Spending time understanding GOLLVM

Why this blog?

Well, hello everyone! I hope everyone is doing great, so after my first blog on exploring and trying to understand LLVM-IR, which was basically an outcome of a conversation at a discord server of Rust Language, similarly this is also an outcome of a private conversation which was focused on feedbacks regarding my blog, I would like to thank x0r19x91 for actually provoking my monkey brain with the fact that Golang doesn’t use LLVM based optimizer, rather Go has it’s own compiler which has it’s own optimizer which works in SSA behind writing this blog and exploring the GOLLVM Compiler and the Go compiler, and their respective IRs. Before getting started would definitely like to include this that GoLLVM is currently in development as per these docs & I am not a subject matter expert when it comes to compilers, please feel free to correct me, I would be happy to receive positive criticism.

Contents

• A quick recap.
• What is GoLLVM?
• Setting up the environment.
• Building & Getting GoLLVM working.
• Running GoLLVM.
• Why GoLLVM?
• GC vS GOLLVM
• What about SSA-IR ?
• Better IR?
• We do a little bit of reverse engineering
• Inlining, Vectorization, register allocation.
• Understanding the IR.
• Author’s two cents
• Resources

A quick recap

So, before moving ahead to the original blog I would like to include few basic understanding regarding LLVM , what’s LLVM IR?, what’s an optimizer?. In extremely simple words LLVM is a compiler framework which priovides a target independent optimizer, static single assignment based compilation strategy capable of supporting both static and dynamic compilation of programming languages. Now what’s an optimizer? Basically, it is a way to improve the Intermediate Code in order to increase the speed and performace of the program without altering the meaning of the program, also the process of optimization should not delay the compilation process. Now, you might be curious like aren’t like Optimizations are of different types, Well, yes the different types of optimizations are :

• Machine Independent Optimization : As it sounds “machine” independent, optimizations which are done regardless of the processor’s architecture, mostly in machine independent optimizations loop optimization is performed for reducing the number of loops & reducing the number of times loops in a program should execute there are various techniques of loop optimization like frequency reduction where a block of code is moved from a high frequency zone to a low frequency zone, where high frequency means inside the code and low frequency means outside the code, now let us understand it this way:

// Before applying frequency reduction
i = 0;
while ( i<= 300)
{
    a = 3*sin(x) / 2*cos(x) * i;
    i++

}

j = 3*sin(x) / 2*cos(x);
i = 0;
while(i < 300)
{
    j * i;
    i++
}

Here, in the above original code, the value of 3sin(x)/2cos(x) is being calculated multiple times, it is taking more time, everytime the loop runs till end, so why not just move that part of code from the loop which is a high frequency zone to outside of the loop to low frequency region and store the value inside a variable and then perform multiplication operation which definitely saves time.

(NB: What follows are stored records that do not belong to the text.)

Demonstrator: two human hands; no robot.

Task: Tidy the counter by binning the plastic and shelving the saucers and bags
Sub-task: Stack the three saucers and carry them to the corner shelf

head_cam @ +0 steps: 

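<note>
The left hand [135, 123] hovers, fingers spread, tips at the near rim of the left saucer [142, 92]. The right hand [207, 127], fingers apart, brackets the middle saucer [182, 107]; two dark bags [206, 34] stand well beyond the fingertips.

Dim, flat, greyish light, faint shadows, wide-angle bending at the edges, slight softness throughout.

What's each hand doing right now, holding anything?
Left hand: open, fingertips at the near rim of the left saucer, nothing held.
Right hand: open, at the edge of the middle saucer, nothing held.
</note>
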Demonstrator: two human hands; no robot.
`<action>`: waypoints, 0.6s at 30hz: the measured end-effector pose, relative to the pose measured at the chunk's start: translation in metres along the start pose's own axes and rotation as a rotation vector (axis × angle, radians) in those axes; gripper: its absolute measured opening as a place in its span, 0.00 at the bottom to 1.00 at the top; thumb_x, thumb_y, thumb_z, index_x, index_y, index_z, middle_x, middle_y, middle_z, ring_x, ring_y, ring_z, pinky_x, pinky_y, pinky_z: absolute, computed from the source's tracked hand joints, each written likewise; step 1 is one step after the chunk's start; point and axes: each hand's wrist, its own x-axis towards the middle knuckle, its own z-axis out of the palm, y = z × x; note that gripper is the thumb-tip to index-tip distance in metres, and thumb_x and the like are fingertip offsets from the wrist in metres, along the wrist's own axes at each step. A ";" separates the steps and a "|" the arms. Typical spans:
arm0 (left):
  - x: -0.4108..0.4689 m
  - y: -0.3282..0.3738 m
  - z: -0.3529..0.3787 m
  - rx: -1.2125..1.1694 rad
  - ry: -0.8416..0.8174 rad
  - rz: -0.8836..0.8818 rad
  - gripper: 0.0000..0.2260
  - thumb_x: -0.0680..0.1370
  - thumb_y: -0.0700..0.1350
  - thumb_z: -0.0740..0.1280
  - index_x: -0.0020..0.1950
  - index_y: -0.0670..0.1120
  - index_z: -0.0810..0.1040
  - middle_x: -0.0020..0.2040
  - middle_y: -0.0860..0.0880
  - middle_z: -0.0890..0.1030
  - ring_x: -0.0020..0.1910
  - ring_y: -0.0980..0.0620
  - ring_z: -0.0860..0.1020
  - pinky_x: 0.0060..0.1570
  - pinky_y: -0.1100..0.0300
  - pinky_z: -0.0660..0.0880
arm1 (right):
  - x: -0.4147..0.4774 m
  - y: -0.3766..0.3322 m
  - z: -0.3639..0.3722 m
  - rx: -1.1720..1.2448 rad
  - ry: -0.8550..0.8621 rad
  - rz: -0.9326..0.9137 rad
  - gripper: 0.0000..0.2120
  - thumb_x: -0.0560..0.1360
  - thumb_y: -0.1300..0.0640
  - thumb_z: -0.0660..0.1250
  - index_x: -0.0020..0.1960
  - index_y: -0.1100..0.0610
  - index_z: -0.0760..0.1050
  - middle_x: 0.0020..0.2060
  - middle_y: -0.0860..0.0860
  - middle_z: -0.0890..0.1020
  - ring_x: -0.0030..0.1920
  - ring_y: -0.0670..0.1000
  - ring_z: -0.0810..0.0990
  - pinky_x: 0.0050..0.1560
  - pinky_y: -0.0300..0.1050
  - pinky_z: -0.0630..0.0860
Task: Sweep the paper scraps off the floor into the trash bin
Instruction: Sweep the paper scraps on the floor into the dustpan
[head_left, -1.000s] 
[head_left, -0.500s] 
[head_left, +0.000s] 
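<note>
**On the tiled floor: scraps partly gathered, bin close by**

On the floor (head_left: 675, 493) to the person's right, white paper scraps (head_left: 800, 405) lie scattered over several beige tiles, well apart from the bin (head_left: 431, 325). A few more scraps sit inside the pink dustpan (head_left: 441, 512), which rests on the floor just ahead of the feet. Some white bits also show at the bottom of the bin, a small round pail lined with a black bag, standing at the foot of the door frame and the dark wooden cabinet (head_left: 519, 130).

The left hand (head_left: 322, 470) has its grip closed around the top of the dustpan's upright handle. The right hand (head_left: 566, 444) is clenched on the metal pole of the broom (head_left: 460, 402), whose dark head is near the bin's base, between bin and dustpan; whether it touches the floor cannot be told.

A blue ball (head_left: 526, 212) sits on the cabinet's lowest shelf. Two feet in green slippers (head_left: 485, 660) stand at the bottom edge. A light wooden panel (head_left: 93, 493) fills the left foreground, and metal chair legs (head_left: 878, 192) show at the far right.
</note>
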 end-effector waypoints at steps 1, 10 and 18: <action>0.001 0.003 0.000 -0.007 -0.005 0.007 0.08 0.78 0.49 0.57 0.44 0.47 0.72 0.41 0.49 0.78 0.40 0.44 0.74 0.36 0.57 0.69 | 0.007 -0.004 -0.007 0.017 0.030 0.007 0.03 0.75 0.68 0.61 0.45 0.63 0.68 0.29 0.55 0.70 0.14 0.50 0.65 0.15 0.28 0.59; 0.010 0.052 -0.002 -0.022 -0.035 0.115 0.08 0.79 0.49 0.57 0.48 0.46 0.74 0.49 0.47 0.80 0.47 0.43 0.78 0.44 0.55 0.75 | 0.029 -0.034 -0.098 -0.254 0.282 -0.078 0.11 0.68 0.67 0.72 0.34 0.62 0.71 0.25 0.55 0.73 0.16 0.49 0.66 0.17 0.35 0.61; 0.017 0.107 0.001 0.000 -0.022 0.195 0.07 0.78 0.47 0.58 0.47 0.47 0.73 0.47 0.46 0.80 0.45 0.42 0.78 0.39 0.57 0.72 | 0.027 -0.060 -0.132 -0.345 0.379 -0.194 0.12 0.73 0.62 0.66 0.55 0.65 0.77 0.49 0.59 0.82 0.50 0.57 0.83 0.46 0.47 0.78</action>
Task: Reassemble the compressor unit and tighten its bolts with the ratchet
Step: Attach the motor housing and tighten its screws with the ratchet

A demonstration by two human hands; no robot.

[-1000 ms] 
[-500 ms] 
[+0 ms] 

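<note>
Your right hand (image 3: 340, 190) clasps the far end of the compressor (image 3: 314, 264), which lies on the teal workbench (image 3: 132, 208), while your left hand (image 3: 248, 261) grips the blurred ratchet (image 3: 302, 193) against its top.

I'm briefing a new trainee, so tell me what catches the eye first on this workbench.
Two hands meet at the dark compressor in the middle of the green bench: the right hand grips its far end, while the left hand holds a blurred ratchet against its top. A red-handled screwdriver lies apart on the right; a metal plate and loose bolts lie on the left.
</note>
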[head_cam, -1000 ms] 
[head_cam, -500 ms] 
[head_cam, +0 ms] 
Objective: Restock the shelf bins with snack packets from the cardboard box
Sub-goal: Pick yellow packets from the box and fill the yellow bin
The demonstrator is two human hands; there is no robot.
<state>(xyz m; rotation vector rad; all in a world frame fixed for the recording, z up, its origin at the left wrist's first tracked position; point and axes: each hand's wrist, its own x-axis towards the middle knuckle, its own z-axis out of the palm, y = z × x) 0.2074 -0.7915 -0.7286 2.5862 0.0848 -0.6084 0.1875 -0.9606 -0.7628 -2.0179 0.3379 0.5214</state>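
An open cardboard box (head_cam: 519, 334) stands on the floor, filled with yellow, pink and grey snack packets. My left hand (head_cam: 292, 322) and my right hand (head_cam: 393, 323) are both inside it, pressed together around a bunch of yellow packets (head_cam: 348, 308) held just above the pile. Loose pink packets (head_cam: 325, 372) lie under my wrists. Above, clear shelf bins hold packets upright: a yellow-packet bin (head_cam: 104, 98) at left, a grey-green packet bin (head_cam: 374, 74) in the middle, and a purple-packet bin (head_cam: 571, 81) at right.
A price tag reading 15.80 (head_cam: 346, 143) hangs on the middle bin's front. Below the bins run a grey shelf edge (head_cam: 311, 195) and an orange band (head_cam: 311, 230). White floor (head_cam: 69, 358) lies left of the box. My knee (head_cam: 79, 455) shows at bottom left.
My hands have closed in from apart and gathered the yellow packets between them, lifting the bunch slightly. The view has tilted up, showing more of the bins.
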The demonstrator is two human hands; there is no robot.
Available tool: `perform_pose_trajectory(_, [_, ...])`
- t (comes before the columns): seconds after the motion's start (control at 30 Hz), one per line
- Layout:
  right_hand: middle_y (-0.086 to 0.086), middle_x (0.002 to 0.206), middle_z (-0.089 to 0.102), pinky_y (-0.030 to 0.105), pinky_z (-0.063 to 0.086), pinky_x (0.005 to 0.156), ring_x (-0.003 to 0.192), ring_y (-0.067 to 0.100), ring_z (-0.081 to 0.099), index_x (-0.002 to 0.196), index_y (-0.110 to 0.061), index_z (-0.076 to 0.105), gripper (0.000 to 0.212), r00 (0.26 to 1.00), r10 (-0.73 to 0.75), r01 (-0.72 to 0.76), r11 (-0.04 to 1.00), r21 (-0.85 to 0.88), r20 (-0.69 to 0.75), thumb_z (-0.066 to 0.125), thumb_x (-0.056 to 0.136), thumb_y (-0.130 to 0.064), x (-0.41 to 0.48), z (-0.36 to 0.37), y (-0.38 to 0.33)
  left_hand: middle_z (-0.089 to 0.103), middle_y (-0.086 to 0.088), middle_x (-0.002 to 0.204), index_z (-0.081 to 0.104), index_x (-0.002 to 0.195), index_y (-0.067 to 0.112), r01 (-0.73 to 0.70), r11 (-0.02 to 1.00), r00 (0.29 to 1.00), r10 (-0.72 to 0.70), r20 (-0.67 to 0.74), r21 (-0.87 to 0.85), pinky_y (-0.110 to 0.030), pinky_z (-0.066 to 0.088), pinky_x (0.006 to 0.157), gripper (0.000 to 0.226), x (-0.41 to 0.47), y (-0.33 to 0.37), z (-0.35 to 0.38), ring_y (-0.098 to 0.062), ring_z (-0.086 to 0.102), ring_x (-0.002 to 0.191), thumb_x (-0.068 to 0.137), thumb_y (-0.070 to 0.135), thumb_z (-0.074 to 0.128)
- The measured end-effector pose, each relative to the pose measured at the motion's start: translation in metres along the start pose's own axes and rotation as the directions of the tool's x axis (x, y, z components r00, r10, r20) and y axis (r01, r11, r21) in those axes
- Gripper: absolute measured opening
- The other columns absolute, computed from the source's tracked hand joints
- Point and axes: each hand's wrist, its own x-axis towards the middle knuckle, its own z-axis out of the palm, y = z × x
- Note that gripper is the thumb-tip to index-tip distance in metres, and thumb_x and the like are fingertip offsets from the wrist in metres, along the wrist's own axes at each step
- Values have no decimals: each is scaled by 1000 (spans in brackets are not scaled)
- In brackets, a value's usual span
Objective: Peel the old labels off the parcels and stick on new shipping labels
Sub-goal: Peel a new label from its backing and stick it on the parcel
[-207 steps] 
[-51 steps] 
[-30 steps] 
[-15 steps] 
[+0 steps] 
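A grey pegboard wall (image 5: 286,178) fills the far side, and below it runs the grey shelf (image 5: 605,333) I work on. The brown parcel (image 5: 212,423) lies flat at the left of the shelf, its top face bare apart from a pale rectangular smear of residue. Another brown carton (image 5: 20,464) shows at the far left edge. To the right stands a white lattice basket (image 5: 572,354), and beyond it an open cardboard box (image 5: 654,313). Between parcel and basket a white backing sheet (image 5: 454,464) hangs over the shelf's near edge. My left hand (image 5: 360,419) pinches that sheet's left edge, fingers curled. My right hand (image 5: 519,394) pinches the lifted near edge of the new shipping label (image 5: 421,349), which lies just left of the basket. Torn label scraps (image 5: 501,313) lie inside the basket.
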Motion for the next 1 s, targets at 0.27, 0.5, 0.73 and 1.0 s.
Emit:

Then after this we go ahead to another method of loop optimization that is Loop Unrolling where the number of comparisions are decreased, after optimization is performed, let us understand it this way:

//Before applying code unrolling
while ( i < 10){


x[i] = 0;
i++;
}

// After applying code unrolling
while (i < 10){

    x[i] = 0;
    i++;
    x[i] = 0;
    i++;
}

Here, in the very first code, where the comparision happens 10 times and loop condition is checked 10 times, in the exact other loop the loop condition is checked 5 times. Other one technique for loop optimization is loop jamming where the optimization works by reducing the number of loops of the high level program. Now moving ahead to other machine independent optimization techniques, we are now at Folding where an expression should be reduced based on the fact that they can be easily calculated at the compile time by the it’s value. Let us understand it this way:

A+B+1+2+3+4+C this can be easily folded to A+B+C+10 where four expressions were ommited, now moving ahead to the last topic of machine independent optimization that is redundancy elimination which simply focuses on omitting re-writting of expression, for an example:

Case 1:

M = N + O
D = N + O + 9 + L

Case 2:

M =  N + O
D = M + 9 + L

Above in the very first set of expressions the N+O which is already equivalent to M is re-written, but in the next case, it is replaced with just M . So we saw a few cases of optimization and how it happens now moving on to the last part of our quick recap section that is what actually is an IR or intermediate representation , we can just simply understand it as representation somewhere between source and target language. You can learn more about IR in my previous blog and from this site.

So what is GoLLVM???

Well going with the documentation and available information online at blogs and papers, would say GOLLVM is a compiler based project which uses the LLVM infrastructure, It incorporates “gofrontend” (a Go language front end written in C++ and shared with GCCGO), a bridge component (which translates from gofrontend IR to LLVM IR), and a driver that sends the resulting IR through the LLVM back end. this is a sub-project of llvm, now lets set up an environment to move ahead.

Setting up environment

For setting up the environment inside a linux machine, the very first thing we could do is lurk into this repository which helps and lays down a few commands for setting up the environment,next is to clone gofrontend repository.

mkdir work-space
cd gollvm ; git clone https://github.com/llvm/llvm-project.git

cd llvm-project/llvm/tools
git clone https://github.com/thanm/dragongo
cd dragongo/llvm-gofrontend
git clone https://go.googlesource.com/gofrontend
cd ../../../../../

With the help of the above steps we would be able to set up the environment now lets build the gollvm & get it running . As Gollvm is under development we dont have any pre build gollvm binary, we need to build it with the help of cmake and ninja.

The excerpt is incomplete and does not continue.